WHY PADDIE MAC? BUT WHY NOT?
Merits of the U.S. Department of Energy's proposed Petroleum Development Investment Management Corp. will be easy to assess. If the proposal is approved by Congress and implemented, and if there is demand for a secondary market in hedged production loans, then the program, called Paddie Mac, will find its niche in the financial marketplace and endure. If there is indeed demand for a secondary market in hedged production loans, however, is it the government's responsibility to start one?
DETERMINED TO HELP
That question aside, DOE seems determined to help U.S. oil and gas producers (which it calls gas and oil producers), especially small ones. Benevolent intent from government should never go unnoticed or unappreciated. But there are better ways to help.
Paddie Mac would be a private corporation chartered by government to help the "gas and oil industry" raise capital. It would, DOE says, assist in the establishment of price hedges, provide production rate sureties, and create a secondary market for hedged, surety-covered loans. It would cost government nothing more than a loan of $5-10 million for start-up expenses and be self-financing through fees, premiums, and interest rate spreads.

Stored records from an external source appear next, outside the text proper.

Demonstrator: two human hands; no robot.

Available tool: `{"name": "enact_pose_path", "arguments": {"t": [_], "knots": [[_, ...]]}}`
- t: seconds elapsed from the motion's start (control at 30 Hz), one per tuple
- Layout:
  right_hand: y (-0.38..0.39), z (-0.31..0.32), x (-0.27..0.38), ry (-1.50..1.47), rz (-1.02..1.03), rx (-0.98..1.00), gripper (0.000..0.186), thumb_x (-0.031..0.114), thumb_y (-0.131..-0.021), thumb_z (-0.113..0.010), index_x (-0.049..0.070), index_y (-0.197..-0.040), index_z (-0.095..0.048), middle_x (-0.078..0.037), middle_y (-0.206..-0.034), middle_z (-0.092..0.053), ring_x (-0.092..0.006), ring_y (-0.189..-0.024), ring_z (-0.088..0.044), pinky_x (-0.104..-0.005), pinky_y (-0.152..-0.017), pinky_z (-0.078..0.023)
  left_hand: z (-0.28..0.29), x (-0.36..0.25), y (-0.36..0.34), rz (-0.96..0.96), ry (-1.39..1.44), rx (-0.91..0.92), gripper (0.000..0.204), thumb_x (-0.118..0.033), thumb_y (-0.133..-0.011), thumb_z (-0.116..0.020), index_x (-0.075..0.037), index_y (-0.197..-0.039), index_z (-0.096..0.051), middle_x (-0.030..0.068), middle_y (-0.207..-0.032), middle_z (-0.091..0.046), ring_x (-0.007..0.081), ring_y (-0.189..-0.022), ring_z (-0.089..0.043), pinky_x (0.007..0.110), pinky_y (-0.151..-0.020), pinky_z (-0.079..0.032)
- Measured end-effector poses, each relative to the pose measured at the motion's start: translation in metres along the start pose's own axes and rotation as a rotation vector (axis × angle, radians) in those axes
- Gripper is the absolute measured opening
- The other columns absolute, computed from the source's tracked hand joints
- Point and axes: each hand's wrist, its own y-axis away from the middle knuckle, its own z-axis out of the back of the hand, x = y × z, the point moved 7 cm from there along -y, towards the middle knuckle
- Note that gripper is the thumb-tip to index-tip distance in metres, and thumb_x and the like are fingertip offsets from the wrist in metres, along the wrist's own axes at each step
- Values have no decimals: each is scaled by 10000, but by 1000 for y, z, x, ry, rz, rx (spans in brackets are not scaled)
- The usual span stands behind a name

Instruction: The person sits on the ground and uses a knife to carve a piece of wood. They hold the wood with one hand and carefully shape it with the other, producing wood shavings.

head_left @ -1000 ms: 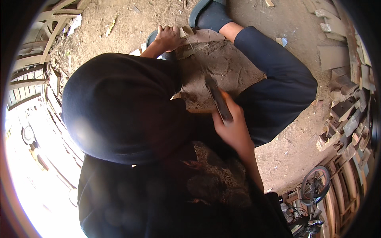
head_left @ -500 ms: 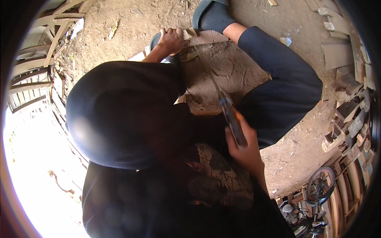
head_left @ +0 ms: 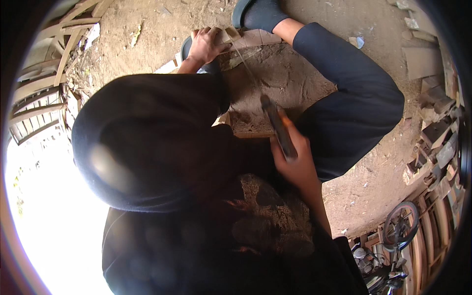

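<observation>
My left hand [head_left: 203, 45] is closed on a small pale wooden block [head_left: 231, 34] at the top, resting on a pinkish strip [head_left: 259, 37] beside my dark shoe [head_left: 258, 15]. My right hand [head_left: 294, 151] is wrapped round the dark and orange handle of a handsaw [head_left: 275, 120]. The thin blade runs up toward the block near my left fingers; its far end is too small to make out exactly. My bent right leg [head_left: 359, 93] in dark trousers lies right of the saw, and my dark clothing fills the lower middle.
The dirt floor [head_left: 137, 59] has scraps on it. Stacked wood offcuts [head_left: 432, 132] line the right edge, with a bicycle wheel [head_left: 399, 223] and machine parts at lower right. Wooden framing [head_left: 44, 93] stands at the left beside bright daylight.
The saw in my right hand slid down toward me half a second ago and is now pushed back up toward the block. My left hand stays on the block.
</observation>
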Motion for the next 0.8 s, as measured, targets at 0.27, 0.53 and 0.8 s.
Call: {"name": "enact_pose_path", "arguments": {"t": [0.27,0.53,0.8], "knots": [[45,18,7,28,61,-34,524,38,-888,-605,2,-1397,-487,-214,-805,-651,-294,-682,-700,-355,-646,-514,1,11,-7,105,86,157,700,-571,-739,-770,-93,-1243,-686,123,-1126,-697,267,-1171,-601,413,-1102,-302],[29,6,12,76,185,-24,538,39,-899,-594,-7,-1418,-461,-220,-900,-681,-326,-779,-712,-354,-709,-526,-11,26,-10,119,-23,206,753,-694,-753,-689,-149,-1274,-684,161,-1162,-701,288,-1185,-613,428,-1123,-313],[4,-7,2,9,59,21,537,32,-909,-580,-7,-1430,-455,-176,-779,-643,-241,-643,-663,-319,-658,-510,-5,20,-9,158,-30,259,753,-685,-762,-693,-157,-1298,-663,146,-1206,-687,281,-1194,-613,428,-1115,-332]]}}
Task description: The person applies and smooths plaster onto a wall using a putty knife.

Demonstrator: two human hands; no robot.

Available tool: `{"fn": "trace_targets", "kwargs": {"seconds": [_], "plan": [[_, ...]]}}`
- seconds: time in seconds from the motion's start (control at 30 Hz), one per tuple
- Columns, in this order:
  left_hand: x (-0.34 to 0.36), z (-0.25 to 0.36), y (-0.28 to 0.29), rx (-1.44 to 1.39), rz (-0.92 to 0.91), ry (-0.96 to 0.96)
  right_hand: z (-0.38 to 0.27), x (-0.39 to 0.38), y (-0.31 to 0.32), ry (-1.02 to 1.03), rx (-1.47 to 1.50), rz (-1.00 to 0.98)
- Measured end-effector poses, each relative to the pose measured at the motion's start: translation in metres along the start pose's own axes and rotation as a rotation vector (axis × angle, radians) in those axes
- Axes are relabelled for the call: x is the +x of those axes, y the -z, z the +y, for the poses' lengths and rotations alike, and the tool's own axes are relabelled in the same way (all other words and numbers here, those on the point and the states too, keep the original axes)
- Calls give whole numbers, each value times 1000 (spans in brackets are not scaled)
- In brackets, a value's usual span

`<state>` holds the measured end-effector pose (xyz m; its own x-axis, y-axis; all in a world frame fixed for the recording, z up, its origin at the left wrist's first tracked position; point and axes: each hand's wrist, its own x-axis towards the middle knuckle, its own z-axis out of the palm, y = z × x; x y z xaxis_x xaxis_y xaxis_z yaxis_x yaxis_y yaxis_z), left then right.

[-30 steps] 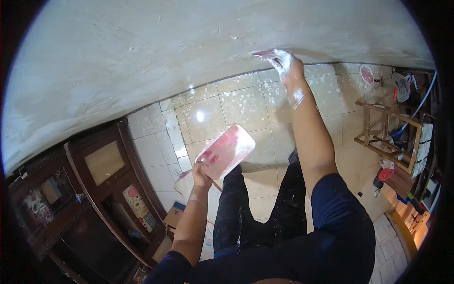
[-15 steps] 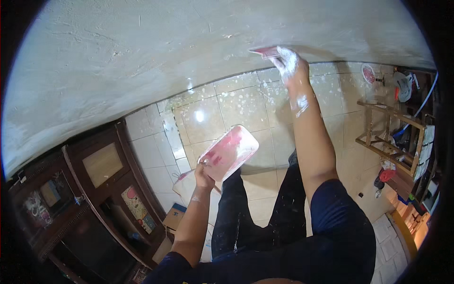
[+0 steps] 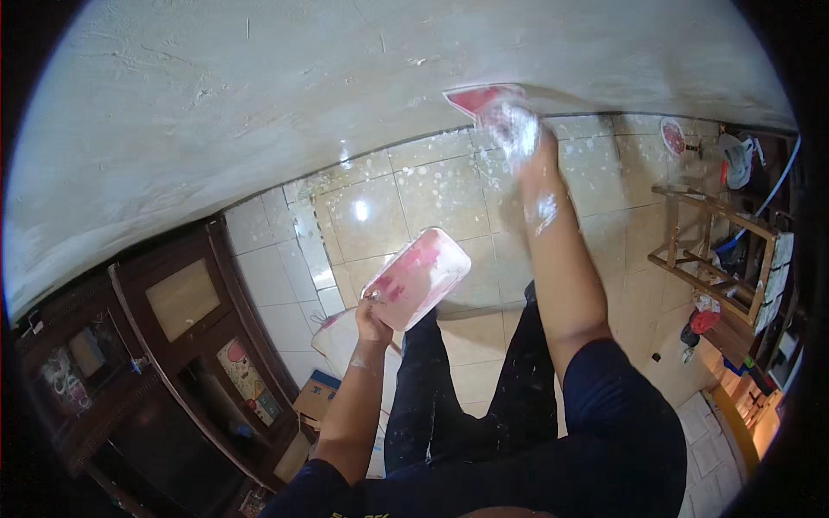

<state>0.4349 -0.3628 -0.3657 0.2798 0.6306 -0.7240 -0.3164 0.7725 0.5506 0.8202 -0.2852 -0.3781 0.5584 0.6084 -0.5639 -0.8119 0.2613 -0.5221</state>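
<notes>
My left hand (image 3: 373, 319) grips the near end of a shallow white rectangular tray (image 3: 419, 276), smeared pink inside, held above my legs. Up and to the right, my right hand (image 3: 518, 131), white with paste and blurred by motion, holds a flat pink scraper (image 3: 479, 97) against or very close to the pale, patchy plastered wall (image 3: 259, 78). White splashes spot my right forearm. Below the wall, the beige tiled floor (image 3: 445, 203) carries many white spatters.
A dark wooden cabinet (image 3: 155, 380) stands at left, with a cardboard box (image 3: 317, 395) beside it. At right are a wooden frame stool (image 3: 760, 276), a pink-stained white container (image 3: 672, 135), assorted clutter and a blue hose (image 3: 781, 173). My legs are below.
My right hand with the scraper has moved along the wall, most recently down-left, and the scraper's pink face shows more. My left hand and tray have barely moved.
</notes>
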Motion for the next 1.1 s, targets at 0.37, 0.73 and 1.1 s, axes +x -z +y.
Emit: {"fn": "trace_targets", "kwargs": {"seconds": [0.37,0.73,1.1], "plan": [[19,-16,2,42,-69,16,7,71,39,60,-88,154],[29,-20,-21,48,-58,-28,40,30,106,-211,-152,133],[57,-18,-49,-96,-48,-91,-10,-16,42,-157,-115,75]]}}
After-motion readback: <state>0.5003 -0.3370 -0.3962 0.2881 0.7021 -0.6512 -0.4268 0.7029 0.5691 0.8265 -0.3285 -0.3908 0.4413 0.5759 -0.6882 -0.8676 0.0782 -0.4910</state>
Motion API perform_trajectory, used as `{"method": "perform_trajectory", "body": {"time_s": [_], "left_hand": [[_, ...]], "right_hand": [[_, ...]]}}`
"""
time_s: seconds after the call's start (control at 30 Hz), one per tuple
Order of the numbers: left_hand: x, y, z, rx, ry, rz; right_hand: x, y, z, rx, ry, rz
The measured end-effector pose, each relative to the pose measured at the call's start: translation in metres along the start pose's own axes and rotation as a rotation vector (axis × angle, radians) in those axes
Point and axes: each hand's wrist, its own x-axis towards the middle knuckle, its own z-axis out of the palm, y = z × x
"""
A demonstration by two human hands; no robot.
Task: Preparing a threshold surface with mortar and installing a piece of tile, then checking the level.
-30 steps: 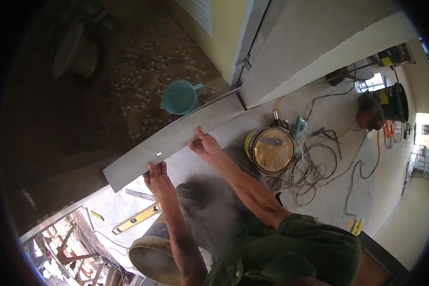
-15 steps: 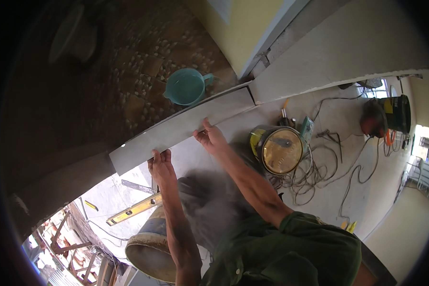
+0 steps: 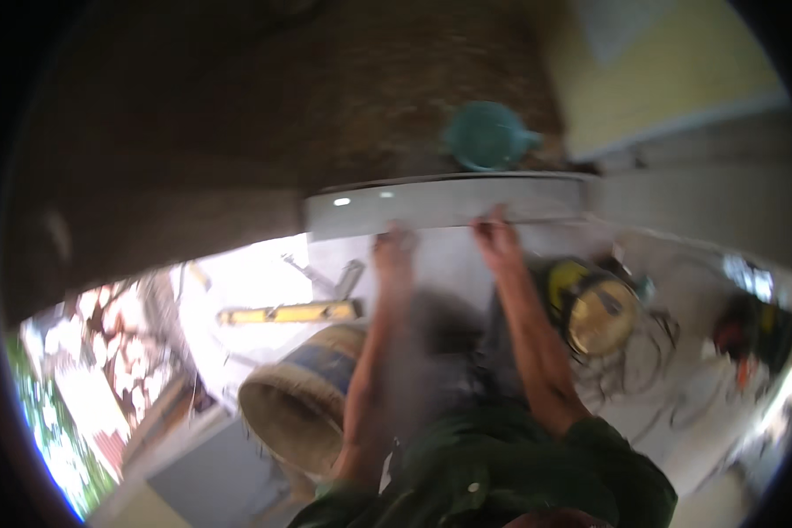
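Note:
A long grey tile strip point(image 3: 440, 202) lies across the middle of the view on the edge of a brown, pebble-patterned floor point(image 3: 387, 114). My left hand point(image 3: 393, 251), smeared by motion, grips the strip's near edge left of centre. To its right, my right hand point(image 3: 497, 238) is closed on the same edge. Just beyond the strip stands a teal handled jug point(image 3: 487, 136), touched by neither hand. The picture is blurred, so finger detail is faint.
Yellow level point(image 3: 286, 313) lies below the strip. A large bucket point(image 3: 264, 396) tilts beside my left forearm. A lidded pail point(image 3: 603, 312), tangled cords point(image 3: 642, 370) and a black bucket point(image 3: 766, 339) are at right. Rubble point(image 3: 114, 352) shows at far left; a pale wall point(image 3: 669, 70) rises upper right.
My view has swung round, so the strip now runs nearly level and the jug appears farther right. Both hands stay at the strip's edge.

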Motion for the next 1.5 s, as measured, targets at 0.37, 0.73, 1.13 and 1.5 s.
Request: {"method": "perform_trajectory", "body": {"time_s": [0.37, 0.73, 1.13, 1.5], "left_hand": [[-0.003, 0.029, 0.030, -0.132, 0.286, -0.260], [0.008, 0.024, 0.041, -0.190, 0.265, -0.250], [0.010, 0.024, 0.034, -0.107, 0.267, -0.226], [-0.034, 0.008, 0.000, -0.107, 0.430, -0.429]], "right_hand": [[-0.043, -0.078, 0.032, 0.078, 0.087, 0.561], [-0.022, -0.106, 0.072, -1.498, -0.324, -0.705], [-0.002, -0.121, 0.100, -1.486, -0.747, -0.545], [0.007, -0.114, 0.090, -1.572, -0.812, -0.568]]}}
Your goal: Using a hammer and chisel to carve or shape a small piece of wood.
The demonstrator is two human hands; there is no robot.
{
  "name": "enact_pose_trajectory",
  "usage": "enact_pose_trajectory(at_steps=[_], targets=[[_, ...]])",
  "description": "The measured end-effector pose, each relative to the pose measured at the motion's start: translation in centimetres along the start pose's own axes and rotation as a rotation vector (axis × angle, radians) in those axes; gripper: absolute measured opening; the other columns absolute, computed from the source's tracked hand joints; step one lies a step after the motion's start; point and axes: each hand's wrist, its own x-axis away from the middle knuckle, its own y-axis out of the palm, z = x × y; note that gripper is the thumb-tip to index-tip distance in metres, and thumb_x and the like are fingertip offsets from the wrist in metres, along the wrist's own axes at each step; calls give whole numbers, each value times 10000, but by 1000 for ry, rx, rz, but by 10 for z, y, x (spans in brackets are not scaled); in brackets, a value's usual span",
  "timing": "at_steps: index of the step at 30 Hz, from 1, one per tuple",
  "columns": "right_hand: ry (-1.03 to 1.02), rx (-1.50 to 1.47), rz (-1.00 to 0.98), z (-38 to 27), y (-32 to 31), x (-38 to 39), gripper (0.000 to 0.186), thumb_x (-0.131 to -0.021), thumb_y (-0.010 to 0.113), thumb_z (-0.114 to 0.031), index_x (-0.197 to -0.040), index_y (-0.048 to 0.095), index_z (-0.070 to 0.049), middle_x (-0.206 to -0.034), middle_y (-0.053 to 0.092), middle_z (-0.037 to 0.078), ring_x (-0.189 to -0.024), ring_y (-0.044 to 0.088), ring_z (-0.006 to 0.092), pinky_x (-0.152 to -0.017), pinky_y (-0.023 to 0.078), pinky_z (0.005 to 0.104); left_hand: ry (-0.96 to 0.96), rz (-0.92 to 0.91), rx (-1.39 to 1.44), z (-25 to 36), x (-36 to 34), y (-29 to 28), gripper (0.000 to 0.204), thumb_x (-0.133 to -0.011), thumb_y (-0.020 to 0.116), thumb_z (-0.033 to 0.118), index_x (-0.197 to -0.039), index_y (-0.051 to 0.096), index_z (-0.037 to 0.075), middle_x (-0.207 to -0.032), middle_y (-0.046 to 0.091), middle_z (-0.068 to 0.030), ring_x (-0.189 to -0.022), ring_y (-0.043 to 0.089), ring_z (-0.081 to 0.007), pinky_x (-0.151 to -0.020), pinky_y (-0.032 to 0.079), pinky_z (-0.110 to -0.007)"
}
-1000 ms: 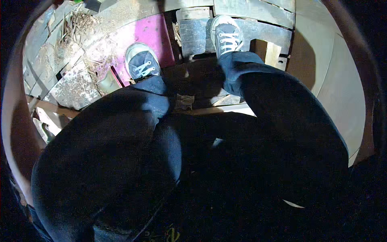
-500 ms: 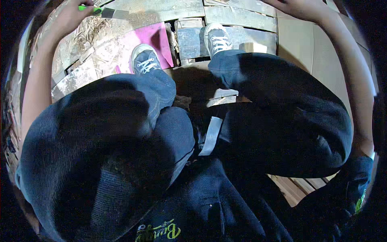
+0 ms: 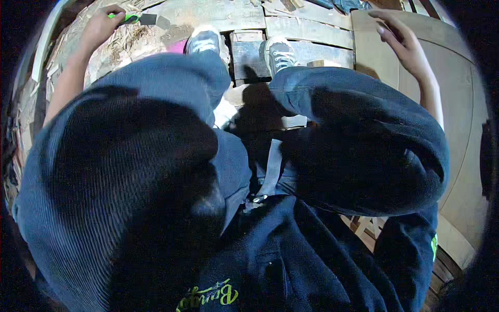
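The left hand (image 3: 103, 30), fingers closed, gripped the scraper (image 3: 141, 19) at eleven o'clock by its handle (image 3: 128, 18), likely to keep the blade (image 3: 150, 20) free. The right hand (image 3: 408, 48), at two, hung empty, fingers loosely parted.

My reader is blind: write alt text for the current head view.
A person's left hand grips a green-handled scraper near scattered wood debris; the right hand, seemingly empty, is over a beige panel. Bent legs fill the centre.
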Motion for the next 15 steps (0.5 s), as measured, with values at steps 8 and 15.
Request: enact_pose_trajectory(at_steps=[8, 15], targets=[[363, -638, 548, -1, 61, 108, 351, -974, 520, -184, -1272, 528, 2, -811, 556, -5, -644, 464, 53, -585, 380, 195, -138, -105, -90, 24, -34, 5, 383, -879, 554, 364, -1060, 677, 50, -877, 684, -162, -806, 655, -266, -757, 501, -378], [545, -958, 655, -23, 121, 180, 373, -986, 497, -252, -1265, 526, -5, -950, 608, 45, -815, 566, 120, -740, 465, 261, -130, -51, -150, 36, -12, 4, 438, -863, 557, 396, -1081, 667, 32, -957, 679, -200, -899, 651, -326, -826, 493, -401]])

The advantages to producers, according to DOE, are new access to risk-reducing financial tools such as hedging and production surety, risk diversification through the pooling of loans, and reduced costs of capital. An advantage to the government, DOE perceptively notes, is increased revenues to the degree that it raises production.
It sounds good. A few of DOE's assumptions deserve attention, however.
One assumption is that few oil and gas banks offer hedging. In fact, few banks make oil and gas loans unless the production is hedged to minimize price risk-and most gladly offer the hedging services themselves.
Another assumption is that hedging is somehow beyond the reach of small and medium-sized producers. To the contrary, access to hedging instruments has nothing to do with size of the prospective hedger. There are indeed producers that opt not to hedge. They are the biggest risk takers left in the upstream petroleum business, which explains why some of them have problems borrowing money.
DOE further seems to believe there's a shortage of capital for upstream projects. That's not the word in the producing regions of the country. If there's a shortage, it's of quality projects. There used to be a capital shortage, but that was before hedging came on the scene. Since there's no capital shortage, Paddie Mac's main contribution might be to raise the number of times capital changes hands. To the questionable extent such a liquidity increase would cut capital costs, program fees might well offset the benefit.
GROWING LIMIT
While production loans are available, however, they can be difficult to close. The problem is a risk no one has yet found a good way to hedge-legal liability for past environmental lapses. Lenders become very demanding-if not outright unapproachable-about producing properties with questionable environmental histories. Paddie Mac does not address this growing limit to the flow of oil field capital.
If Paddie Mac promises producers any help at all, however, it's worth supporting. There must be no mistake, however: As a production benefit, Paddie Mac is no substitute for a healthy leasing policy for federal land or tax relief for producers in times of price distress. Yet some help is better than no help. Beyond that, the market will decide if Paddie Mac is a good idea.